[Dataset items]
━━━━━━━━━━━━━━━━━━━━━━━━━━━━━━
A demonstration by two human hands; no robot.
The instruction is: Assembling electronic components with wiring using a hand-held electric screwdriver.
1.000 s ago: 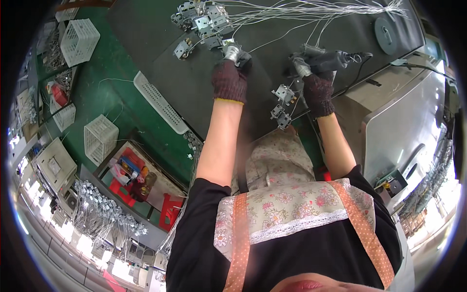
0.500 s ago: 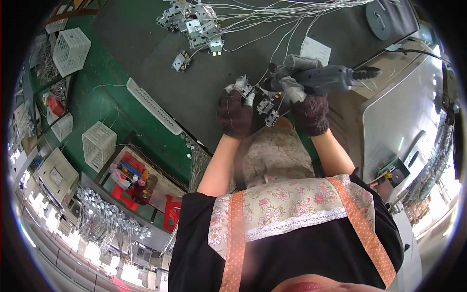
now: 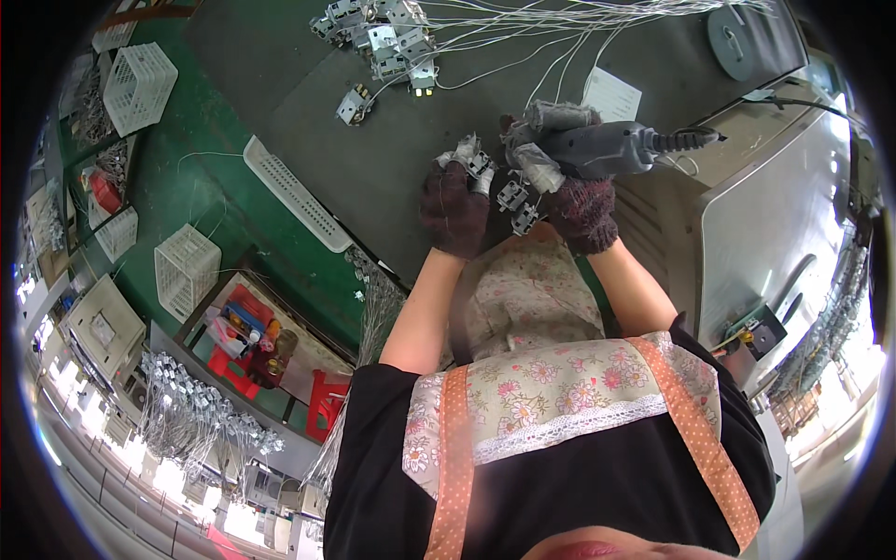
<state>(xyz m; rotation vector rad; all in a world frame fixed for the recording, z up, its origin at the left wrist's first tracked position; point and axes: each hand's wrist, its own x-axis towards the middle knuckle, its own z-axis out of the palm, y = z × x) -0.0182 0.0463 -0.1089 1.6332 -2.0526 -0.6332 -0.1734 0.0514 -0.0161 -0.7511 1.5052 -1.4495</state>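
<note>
Both hands wear dark knitted gloves and are raised close over my floral apron. My left hand [image 3: 455,207] grips a small metal wired part [image 3: 473,159] at its fingertips. My right hand [image 3: 581,207] is closed around a grey electric screwdriver [image 3: 602,147] with a cable running off to the right. Its tip points left toward a small metal bracket piece [image 3: 515,201] held between the two hands. A cluster of similar metal parts [image 3: 378,33] with long white wires lies at the far side of the dark work mat [image 3: 308,121].
A long white perforated tray [image 3: 294,191] lies along the mat's left edge. White mesh baskets [image 3: 185,271] stand on the green surface at left. A grey machine cabinet [image 3: 775,233] stands to the right. A white paper slip [image 3: 611,93] and a round disc [image 3: 737,42] lie beyond.
Both hands have pulled back from the far mat toward my body and come together. The left hand brought a wired part with it, and the screwdriver now points at the piece between the hands.
</note>
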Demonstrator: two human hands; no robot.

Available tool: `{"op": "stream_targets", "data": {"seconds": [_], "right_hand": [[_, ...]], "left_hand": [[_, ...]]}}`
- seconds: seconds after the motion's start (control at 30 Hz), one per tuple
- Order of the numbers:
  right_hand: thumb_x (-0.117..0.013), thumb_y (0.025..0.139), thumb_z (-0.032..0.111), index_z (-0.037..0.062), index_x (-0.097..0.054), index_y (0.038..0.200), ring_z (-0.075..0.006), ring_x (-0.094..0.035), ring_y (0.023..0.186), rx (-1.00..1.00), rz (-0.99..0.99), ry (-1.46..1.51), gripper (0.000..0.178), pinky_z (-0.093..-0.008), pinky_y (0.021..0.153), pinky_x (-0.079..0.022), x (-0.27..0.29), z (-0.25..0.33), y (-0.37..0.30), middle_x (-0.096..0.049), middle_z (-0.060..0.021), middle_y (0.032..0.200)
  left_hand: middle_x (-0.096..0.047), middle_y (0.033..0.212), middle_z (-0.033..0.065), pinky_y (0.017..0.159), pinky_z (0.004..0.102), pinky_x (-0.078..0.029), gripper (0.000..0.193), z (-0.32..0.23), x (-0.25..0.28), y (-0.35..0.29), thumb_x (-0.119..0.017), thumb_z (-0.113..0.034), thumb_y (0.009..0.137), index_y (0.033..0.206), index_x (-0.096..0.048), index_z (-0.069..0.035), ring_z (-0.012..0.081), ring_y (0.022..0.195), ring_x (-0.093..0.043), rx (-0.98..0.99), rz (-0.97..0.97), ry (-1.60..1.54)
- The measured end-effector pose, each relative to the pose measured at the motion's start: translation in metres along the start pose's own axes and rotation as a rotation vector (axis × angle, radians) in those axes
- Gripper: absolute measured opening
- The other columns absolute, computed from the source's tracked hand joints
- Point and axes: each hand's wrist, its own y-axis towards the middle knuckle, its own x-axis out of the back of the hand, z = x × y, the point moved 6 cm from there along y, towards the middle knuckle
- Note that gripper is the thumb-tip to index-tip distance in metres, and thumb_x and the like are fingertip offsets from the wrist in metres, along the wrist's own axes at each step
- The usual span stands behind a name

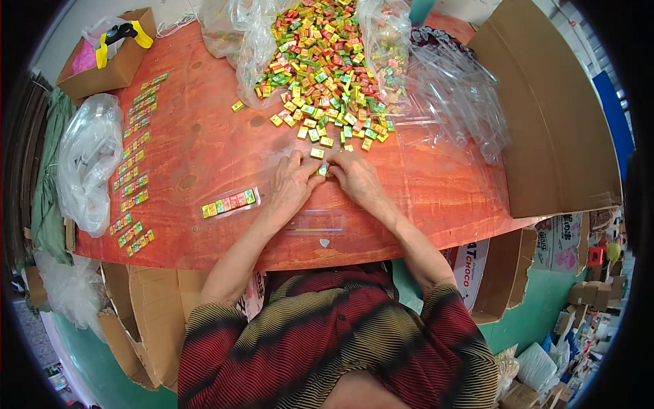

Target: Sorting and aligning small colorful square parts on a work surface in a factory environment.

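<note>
Small printed candy-sized boxes in yellow, green, red and orange lie in a big loose heap [327, 75] at the far middle of the red table. At its near edge my left hand [291, 180] and my right hand [357, 178] meet over one small yellow-green box [322, 170], pinched between their fingertips. Just beyond my left fingers lies a yellow box [317, 153]. Closer to me, a clear plastic tray [317, 221] rests between my forearms. Left of my left forearm, a filled tray [230, 203] holds a row of several little boxes. My right fingers are partly hidden behind that hand.
Short rows of boxes [135, 163] line the table's left side, beside a bundled clear bag [90, 163]. A carton [109, 61] stands at the far left. Clear plastic trays [463, 88] pile up at right, next to a tall cardboard box [545, 109]. A whitish scrap [324, 243] lies near the front edge.
</note>
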Motion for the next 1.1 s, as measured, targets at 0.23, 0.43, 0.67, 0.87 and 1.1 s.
{"op": "stream_targets", "data": {"seconds": [0.23, 0.43, 0.67, 0.87, 1.1], "right_hand": [[-0.060, 0.077, 0.009, 0.0047, -0.059, 0.095, -0.0325, -0.057, 0.085, -0.008, -0.059, -0.099, 0.019, -0.0393, 0.070, -0.047, 0.003, -0.003, -0.004, -0.057, -0.0140, 0.090], [-0.062, 0.076, 0.010, 0.0030, -0.056, 0.101, -0.0330, -0.056, 0.087, -0.056, -0.041, -0.196, 0.026, -0.0398, 0.070, -0.047, 0.022, -0.009, -0.018, -0.055, -0.0145, 0.096], [-0.063, 0.075, 0.012, 0.0034, -0.052, 0.104, -0.0345, -0.055, 0.089, -0.120, 0.045, -0.231, 0.032, -0.0405, 0.071, -0.047, 0.015, -0.015, -0.019, -0.052, -0.0145, 0.102], [-0.064, 0.075, 0.014, 0.0057, -0.053, 0.104, -0.0340, -0.055, 0.089, -0.053, 0.043, -0.136, 0.032, -0.0418, 0.072, -0.047, 0.015, -0.015, -0.023, -0.052, -0.0143, 0.100], [-0.065, 0.075, 0.021, 0.0116, -0.057, 0.104, -0.0314, -0.054, 0.088, -0.116, 0.014, -0.260, 0.031, -0.0407, 0.072, -0.044, 0.010, 0.005, -0.014, -0.053, -0.0115, 0.100]], "left_hand": [[-0.047, 0.091, 0.0093, 0.072, 0.0398, -0.044, 0.031, 0.003, 0.007, -0.003, -0.069, -0.021, 0.069, 0.100, -0.065, -0.017, 0.0285, 0.085, -0.051, 0.036, 0.033, -0.029], [-0.048, 0.091, 0.0095, 0.073, 0.0388, -0.044, 0.031, 0.002, 0.011, 0.000, -0.070, -0.020, 0.069, 0.099, -0.065, -0.014, 0.0277, 0.086, -0.051, 0.027, 0.040, -0.043], [-0.047, 0.093, 0.0102, 0.071, 0.0403, -0.044, 0.033, 0.001, 0.007, 0.000, -0.069, -0.022, 0.070, 0.102, -0.064, -0.016, 0.0282, 0.083, -0.050, -0.029, 0.023, -0.011], [-0.048, 0.093, 0.0105, 0.071, 0.0402, -0.045, 0.033, -0.003, 0.010, -0.001, -0.069, -0.022, 0.070, 0.102, -0.063, -0.016, 0.0286, 0.082, -0.051, -0.020, 0.021, -0.010], [-0.047, 0.091, 0.0102, 0.070, 0.0400, -0.045, 0.033, 0.001, 0.010, -0.005, -0.069, -0.021, 0.070, 0.102, -0.063, -0.016, 0.0291, 0.081, -0.051, 0.012, 0.026, 0.019]]}}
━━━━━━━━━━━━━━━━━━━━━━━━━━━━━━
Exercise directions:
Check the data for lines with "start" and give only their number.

Response to the exercise:
2